“In most departments, patients undress so doctors can examine their bodies. Our patients go beyond that; they open their hearts to us, so we can examine every facet of their lives.”

Dr. Tzung-Jeng Hwang, my mentor in geriatric psychiatry at National Taiwan University Hospital (NTUH) this year, is an expert in dementia and schizophrenia. He took the time to say these words to me, but it is through his actions, as well as those of Dr. Jen-Hau Chen, my mentor in geriatric and internal medicine, that I have come to appreciate a great privilege: the trust of strangers. Observing Dr. Hwang and Dr. Chen at NTUH, I have had the opportunity to see all sorts of people. Their individual narratives have given me surprising insights about Taiwanese culture, and they have shaped my plans with my research mentor, Prof. Karen Chen, at the School of Public Health. They have been a unique, irreplaceable part of this year.

Taiwanese culture is in the midst of rapid change, and there’s no better way to stay updated than by observing the people. For instance, arriving in Taiwan in June, I was curious and excited to learn about the competition and complex interactions between traditional Chinese medicine, Western biomedicine, and shamanism, which I had read about in Arthur Kleinman’s book from the 1980s, Patients and Healers. Little did I know that with the introduction of National Health Insurance in 1995, preferences have noticeably shifted. Now, most people in Taiwan visit hospitals and clinics practicing Western medicine.

Nothing could have made this clearer to me than a recent case in Dr. Hwang’s psychiatry office. A woman came in, seemingly calm, but grew restless by the minute, eventually leaping out of her chair and pacing around the small space. It turned out that she not only had anxiety and obsessive compulsive disorder, but also religious delusions and auditory hallucinations—she began to talk as if she were possessed by a spirit during her patient interview. To make things even more interesting, she was brought in by her elderly father who was actually a retired shaman. At Dr. Hwang’s recommendation, he agreed to hospitalize her. A shaman seeking out healing for his own “possessed” daughter at a psychiatry clinic—the puzzle lingered in my mind for a long time.

Staying abreast of cultural changes can be challenging, but keeping up with current research has been equally difficult. That’s why I’ve changed my research topic twice in the four months I’ve been in Prof. Chen’s Lab of Geriatric and Genomic Epidemiology Research. At first, it was a meta-analysis of quality of life (QOL) for dementia patients. Then, after realizing that had already been done, I switched to a systematic review of religion and dementia. But a couple weeks into that topic, I was surprised to find a study published just last year. It was thus, with an open (or should I say empty) mind, that I flew to Singapore to attend the Duke-NUS Centenarians Conference (shout-out to my Luce sister Elizabeth Linton for organizing it!). Returning to Taipei just in time for the International Psychogeriatric Association Asian Regional Meeting in Taipei (which I helped Dr. Hwang organize), I was able to make a list of research gaps from both conferences.
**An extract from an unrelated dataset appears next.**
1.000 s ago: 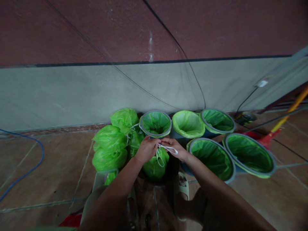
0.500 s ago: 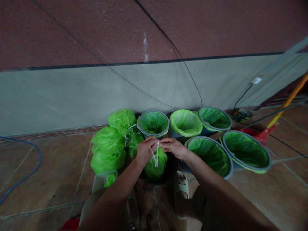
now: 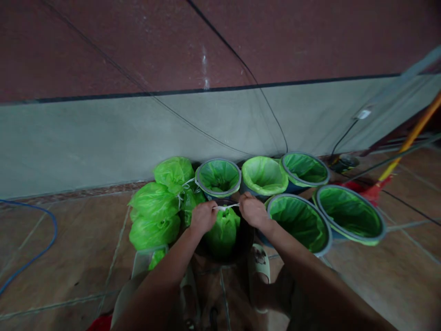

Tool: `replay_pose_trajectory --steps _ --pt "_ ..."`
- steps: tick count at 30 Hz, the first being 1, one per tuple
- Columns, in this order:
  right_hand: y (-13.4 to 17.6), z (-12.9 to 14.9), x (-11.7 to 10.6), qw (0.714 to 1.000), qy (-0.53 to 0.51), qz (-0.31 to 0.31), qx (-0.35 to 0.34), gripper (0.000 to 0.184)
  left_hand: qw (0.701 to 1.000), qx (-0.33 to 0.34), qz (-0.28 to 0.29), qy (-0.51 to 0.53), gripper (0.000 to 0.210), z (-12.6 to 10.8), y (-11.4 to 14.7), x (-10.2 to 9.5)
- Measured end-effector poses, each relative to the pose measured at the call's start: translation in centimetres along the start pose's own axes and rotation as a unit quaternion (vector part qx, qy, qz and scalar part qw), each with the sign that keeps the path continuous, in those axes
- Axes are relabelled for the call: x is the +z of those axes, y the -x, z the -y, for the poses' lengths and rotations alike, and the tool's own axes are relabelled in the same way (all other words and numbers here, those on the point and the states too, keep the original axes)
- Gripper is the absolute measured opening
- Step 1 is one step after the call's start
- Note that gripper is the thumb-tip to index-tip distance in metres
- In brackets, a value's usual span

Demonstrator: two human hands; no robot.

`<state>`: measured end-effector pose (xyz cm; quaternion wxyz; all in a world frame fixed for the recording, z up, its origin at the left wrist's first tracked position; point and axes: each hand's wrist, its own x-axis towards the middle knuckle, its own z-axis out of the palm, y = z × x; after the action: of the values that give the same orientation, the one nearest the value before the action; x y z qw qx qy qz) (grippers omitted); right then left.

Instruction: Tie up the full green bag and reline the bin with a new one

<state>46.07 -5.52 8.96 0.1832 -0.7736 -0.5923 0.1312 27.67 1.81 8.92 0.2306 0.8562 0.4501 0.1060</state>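
A green garbage bag (image 3: 222, 234) sits inside a dark bin (image 3: 245, 246) between my feet, its top gathered under a white drawstring (image 3: 225, 208). My left hand (image 3: 203, 216) is closed on one end of the drawstring. On the other side my right hand (image 3: 253, 210) grips the opposite end, and the string runs taut between the two. Left of the bin, several filled green bags (image 3: 155, 202) with white ties are piled against the wall.
Bins lined with green bags stand behind and to the right, among them a grey-rimmed bin (image 3: 218, 177) and a front bin (image 3: 299, 223). A clear plastic container (image 3: 140, 263) is at the left. A blue hose (image 3: 51, 239) and a yellow-handled red tool (image 3: 372, 191) lie farther out.
My hands have moved apart, from close together over the bag's neck to either side of it. The drawstring, hanging in a loop before, is now pulled straight between them.
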Motion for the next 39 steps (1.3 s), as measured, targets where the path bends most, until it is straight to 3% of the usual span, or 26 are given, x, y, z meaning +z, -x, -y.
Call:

In order to choose one of these topics to focus on, I looked to Dr. Chen’s geriatric patients. There was one common theme: almost every one of them lived with and was brought in by his or her grown children. Most elderly Taiwanese remain passive, and their family speaks and makes medical decisions for them. It is very normal for patients not to come into the clinic at all, instead having their children report their active symptoms to Dr. Chen. We’ve seen countless sons and daughters, clearly burnt out, confused, or overwhelmed by the task of caring for a parent with dementia. They were the ones who drove me to settle on my current research topic. Now, I am trying out a narrative review of QOL and the burden of family caregivers of dementia patients.

Patients and family members can tell from my short white coat that I’m a student, but they probably don’t realize just how much I’m learning from them. The insights and relationships I’ve built outside the hospital, whether shaking and doing Tai Chi with elderly in the park, going on tangents with my Chinese and Taiwanese tutors, singing with church friends in Taipei, or visiting other towns and countries with fellow Luce Scholars, all seem to connect with lessons from work, too. I look forward to six more months of strengthening connections, seeking out adventure, and never taking open hearts for granted.